There are a number of aspects that I might very quickly mention one after the other. The first is the point that the noble Lord, Lord Hannay, made about the cumulative effect of policies that have been building up over the years. One of the most injurious in our experience has been the inability of foreign students to stay on after they have completed their degree courses. I know that there is strong feeling in government that we have a policy about people who stay on who should not do so. These are people who in the previous system were able to remain here for a given period. They used that time to gain work experience in some of our leading companies. Together with their academic work, they took that back to their own countries, developed their own expertise and thereby maintained a continuing link not only with the universities but with the companies with which they worked. That has gone. We are not talking about that in this Bill, but it is against that background that this has become a much more serious issue. The noble Baroness made the same point. We have reached a point where we are losing contact and the competitive edge that we must maintain if our universities are to remain as competitive as they are in the world.

The second point is about revenue, which the noble Lord, Lord Maclennan, made. Certainly, our experience when we were getting students from India and China was that they were paying substantial sums to come to the university, and we are losing that. I am told that there has been a 25% fall in students from these countries coming to Strathclyde for postgraduate degrees. That is a drop in numbers that is difficult to make up for in the market in which we work.

The other aspect is the exchange process whereby our students go away in the course of their studies for a year out. Because we are driving away international students from elsewhere, it is more difficult for us to get places for our students to go to.

The final point is that one of the essences of university is the ability of students to mix with each other, gain experience from what other people have done and make friends across the faculties and across the nations throughout the world. The opportunities for doing that will be diminished if we do not sustain our effort of attracting students from other countries from outside the EU who have so much to contribute. Therefore, I warmly endorse the amendment moved by the noble Lord, Lord Hannay.
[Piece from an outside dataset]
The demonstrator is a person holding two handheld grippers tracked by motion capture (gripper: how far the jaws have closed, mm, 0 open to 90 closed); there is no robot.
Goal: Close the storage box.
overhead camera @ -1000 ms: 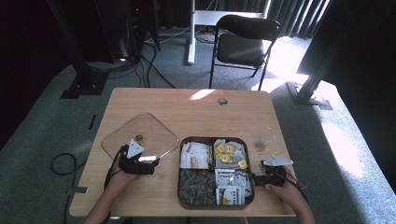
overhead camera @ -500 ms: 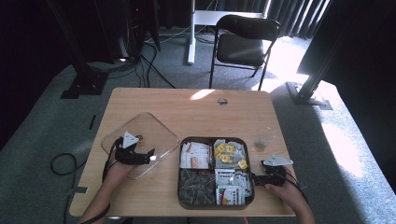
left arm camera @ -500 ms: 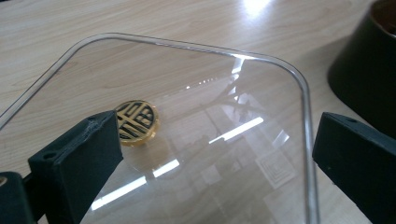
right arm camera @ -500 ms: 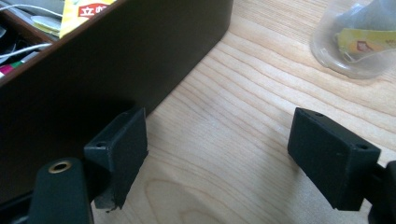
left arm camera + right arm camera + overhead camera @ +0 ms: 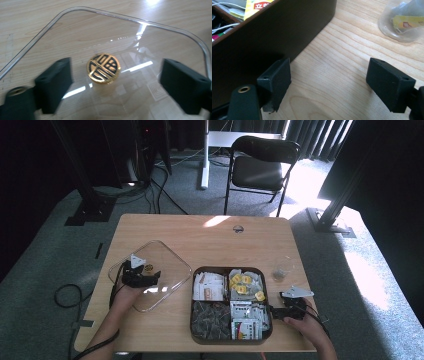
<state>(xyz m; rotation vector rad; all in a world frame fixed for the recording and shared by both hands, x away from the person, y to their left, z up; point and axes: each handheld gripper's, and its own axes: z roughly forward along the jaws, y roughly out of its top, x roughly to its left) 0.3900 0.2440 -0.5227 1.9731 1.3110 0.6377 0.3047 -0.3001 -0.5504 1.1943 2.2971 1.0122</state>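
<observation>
Left gripper view shows my left gripper [image 5: 113, 82] with fingers spread wide and empty, straddling the gold knob [image 5: 103, 68] at the middle of the clear lid [image 5: 172, 26], which lies flat on the bench [image 5: 210, 232] left of the dark tray [image 5: 195, 327]. I judge the step to be grasping that knob: I'd keep it centred, lower until the fingers flank its sides, then close squarely so the smooth lid doesn't skid. My right gripper [image 5: 328, 85] rests open and empty just right of the tray. Count: one lid, one knob, one tray with four compartments, one small clear cup [image 5: 281, 272] far right.
</observation>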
I should add, in response to a point made by the noble Baroness, that I believe it is a very carefully crafted amendment because it is seeking to direct attention to a very particular category. Those are the categories described very precisely in the amendment, which is the point that I and, I suspect, the noble Lord, Lord Tugendhat, have addressed. It is a very particular category. It does not include language schools and all the other fringe elements, which might give rise to abuse. These are people who would be here for very good reasons, carefully monitored, and would take enormous benefits back to their own country if they were allowed to continue to come here.